Reselling is big business, especially in the age of the internet, where the recommerce trend has really taken off in recent years.
From couch flipping specialists who turn unwanted furniture into a viable business venture to vintage clothing sellers who take thrift store fodder and reinvigorate it to inspire new trends, the second-hand economy is booming.
So just how much is this market worth, and what are the pressures that apply to it which can impinge upon the profits of its most successful operators?
Fashion leads the way
The most striking corner of the resale sector is occupied by apparel, with studies suggesting that by the end of the decade it will be worth a staggering $84 billion.
To put this in context, this is more than twice the projected value of the so-called ‘fast fashion’ market, which has faced mounting criticism because of its focus on high volumes and low prices, leading to both environmental concerns and fears over working conditions.
Conversely, reselling pre-loved clothing has the benefit of being sustainable, ecologically sound, and of course an appealing option for budget-conscious buyers as well.
Of course, this is not a pure-profit process, and vintage clothing is far from being a modern trend. There are costs to bear, whether operating out of bricks and mortar premises or selling solely via recommerce platforms like eBay.

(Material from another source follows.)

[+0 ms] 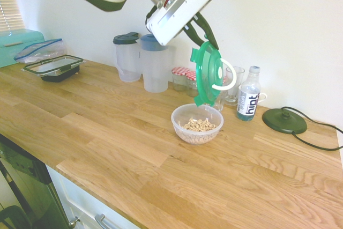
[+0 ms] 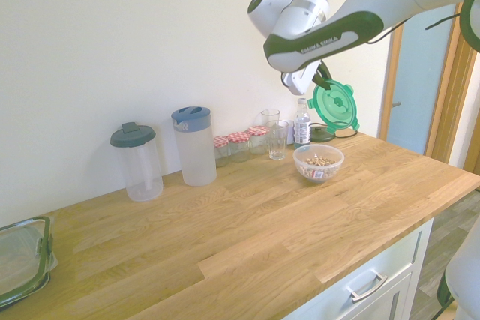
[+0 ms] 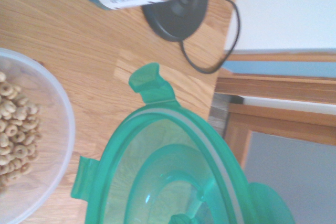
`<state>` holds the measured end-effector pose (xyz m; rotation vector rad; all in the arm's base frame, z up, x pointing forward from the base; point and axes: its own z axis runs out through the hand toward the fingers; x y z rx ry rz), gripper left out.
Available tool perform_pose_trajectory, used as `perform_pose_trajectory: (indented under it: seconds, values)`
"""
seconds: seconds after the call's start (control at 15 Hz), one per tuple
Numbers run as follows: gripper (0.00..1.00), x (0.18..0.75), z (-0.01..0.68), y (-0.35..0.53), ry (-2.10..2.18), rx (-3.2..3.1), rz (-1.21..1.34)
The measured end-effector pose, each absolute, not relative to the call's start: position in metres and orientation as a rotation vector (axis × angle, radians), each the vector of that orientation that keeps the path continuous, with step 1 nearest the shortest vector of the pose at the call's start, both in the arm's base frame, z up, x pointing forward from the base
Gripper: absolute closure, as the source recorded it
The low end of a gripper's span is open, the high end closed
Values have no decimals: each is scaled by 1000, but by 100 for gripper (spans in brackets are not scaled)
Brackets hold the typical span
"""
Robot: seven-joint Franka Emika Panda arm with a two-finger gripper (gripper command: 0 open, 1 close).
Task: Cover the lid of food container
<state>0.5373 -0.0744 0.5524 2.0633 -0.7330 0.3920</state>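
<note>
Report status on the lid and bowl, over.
Gripper shut on green lid, lid hanging on edge in the air. Cereal bowl open below it, uncovered. Nothing between them.

The arm [image 2: 352, 20] was glossy white with rounded shells and dark bands at the joints, one band carrying small white lettering too tiny to read. The hand was a boxy white block, its gripper [image 1: 206, 35] had slim dark fingers, and black cables looped around the wrist.
</note>
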Motion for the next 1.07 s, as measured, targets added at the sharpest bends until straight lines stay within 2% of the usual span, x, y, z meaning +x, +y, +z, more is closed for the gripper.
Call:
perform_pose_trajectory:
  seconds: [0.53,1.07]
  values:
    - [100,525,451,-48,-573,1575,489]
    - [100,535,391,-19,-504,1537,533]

From building rents to fees on auction sites and associated platforms, sellers have to be savvy to the expenses they face.
So what are eBay’s fees? Account type plays a part, as does the item in question. There are also maximum limits, all of which can be calculated easily to give sellers an idea of how much they can make, and thus how to price their products.
Furniture is finding its feet
For a long time, fashion was definitely more of a mover and shaker in the reselling business, but recently there has been an uptick in the sale of second-hand furniture, again as a result of online tools shaping consumer trends.
While the $16.6 billion estimated value of this market worldwide seems like a drop in the ocean in comparison with fashion, it is still representative of a huge and vibrant scene, ranging from back-to-basic items to upcycled units, to genuine vintage pieces and beyond.
The likes of Craigslist and Facebook Marketplace have opened up furniture reselling to a much larger proportion of the population than ever before.
While lots of old furniture is simply given away, because bulky items tend to be trickier to resell, this has only helped to fuel the secondary market of upcycling, as mentioned earlier.
The practice of couch flipping, for example, means outdated items which are still structurally serviceable can be reupholstered and sold on for a significant profit by the people with the right tools and the right skills.
Like the fashion recommerce sector, this is a very sustainable market, and it is also self-perpetuating. When items get resold, they will eventually appear back in the loop, moving towards the circular economy which so many experts are calling for more people and industries to embrace.
Electronics and beyond
Fashion and furniture are two of the more conspicuous and oft-discussed segments of the reselling business, but there are many more parts to consider as well.
Second-hand electronics, whether resold by retailers or individuals, are on track to make $38.9 billion by 2025, and many of the aspects already covered are present here as well.
So for sellers as well as buyers, reselling has never been bigger, better, or more varied, which opens up opportunities on both sides.